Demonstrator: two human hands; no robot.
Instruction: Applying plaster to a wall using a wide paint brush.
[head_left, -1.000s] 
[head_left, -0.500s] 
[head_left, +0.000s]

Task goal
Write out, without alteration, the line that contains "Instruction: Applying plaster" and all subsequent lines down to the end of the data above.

Task answer
Instruction: Applying plaster to a wall using a wide paint brush.
[head_left, -1.000s] 
[head_left, -0.500s] 
[head_left, +0.000s]

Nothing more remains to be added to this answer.